Treating a cold sore is an example of a microcosm of all human self-improvement.

  1. First, you have to be willing to admit you have one.

No–it’s not dry crusty “corner-mouth.”

You didn’t burn yourself on jalapeno juice.

And it’s not because you haven’t had the chance for a big yawn.

There is actually something growing there, threatening to take over all lip service.

  1. It doesn’t get better because you pick at it.

Yes, we’re human beings so we pick at our problems instead of addressing them and trying to heal them. Picking off the top layer of dead skin only leaves the underlying layer of bright red, infected skin.

And as unbelievable as it may sound, some people find it a little gross to see you pick at your cold sore.

  1. The cold sore has an agenda–so you’d better get one as well.

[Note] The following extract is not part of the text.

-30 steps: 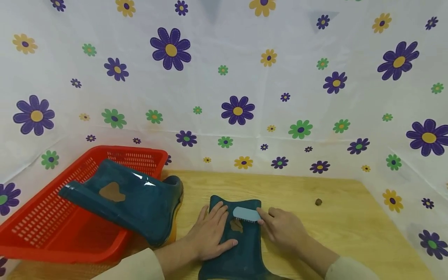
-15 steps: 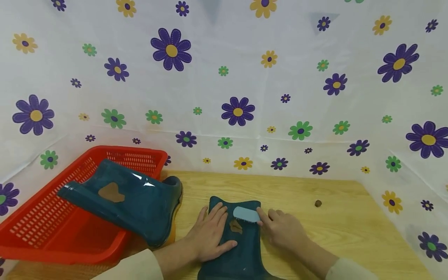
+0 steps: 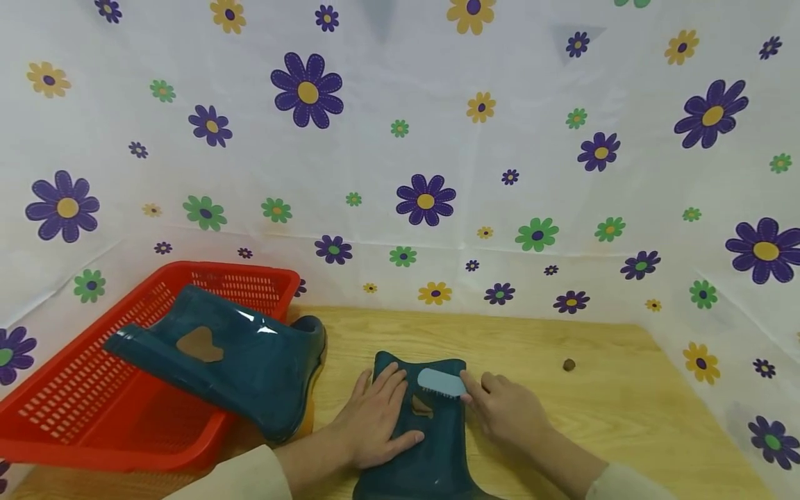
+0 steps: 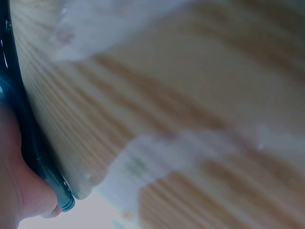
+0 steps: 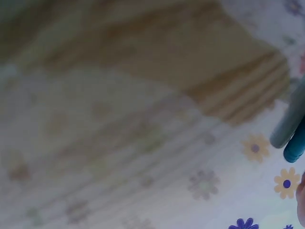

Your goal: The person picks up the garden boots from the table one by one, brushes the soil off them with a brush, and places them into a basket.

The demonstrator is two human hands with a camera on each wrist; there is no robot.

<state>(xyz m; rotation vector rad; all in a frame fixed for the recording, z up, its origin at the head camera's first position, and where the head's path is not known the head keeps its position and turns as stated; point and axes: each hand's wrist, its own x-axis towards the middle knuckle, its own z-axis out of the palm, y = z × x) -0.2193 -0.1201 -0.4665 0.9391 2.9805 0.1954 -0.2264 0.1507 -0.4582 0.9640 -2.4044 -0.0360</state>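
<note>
Brush — partly unseen in right hand

A white sheet forms the back wall and both side walls. It is scattered with large and small flowers: purple flowers with yellow or green centres, yellow flowers with purple centres, and green flowers. A shallow crease runs across the lower back, and slanting creases mark the sides. Near the top are faint grey pointed patches. Below stands a pale yellow wooden table with visible grain, its far edge meeting the sheet. The light is soft and fairly even. In both wrist views, wood and flowered sheet are largely blurred.
</note>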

Yes, most cold sores sign a lease. They feel they have an absolute right to the location for the entire time they desire to stay.

To evict them demands that you use extreme measures.

Some folks try the septic pencil. (Not only does this hurt like hell, sting and often make the sores bleed, but it has have never been proven to be effective.)

  1. Antibiotics do not kill viruses.

Yes, a cold sore is a virus. We’re just going to leave out the whole discussion of the word “herpes.”

As a virus it cannot be treated with antibiotics, though people often rush to the doctor to get a scrip of the anti-bios.

  1. It’s almost impossible to cover a cold sore with make-up.

Actually, you might want to say the cold sores sport make-up. They accentuate that you have a well-made-up mountain at the corner of your mouth.

  1. The truth is, if you increase your fluids, get a little more rest, don’t pick at it, and try not to draw too much attention, it normally will depart within a week to ten days.

Having a cold sore is not a pleasant experience (and every once in a while, one will occupy both corners of your mouth, as if going North and South to fight in the Civil War.)

Be patient, child of God. You are not alone.

The only guarantee for making yourself socially unacceptable is to lose your cool and run through your office complex, screaming and begging for somebody to cut the little boogers off your face.

This is extreme.

There is no cold sore that has not found a human face it does not like.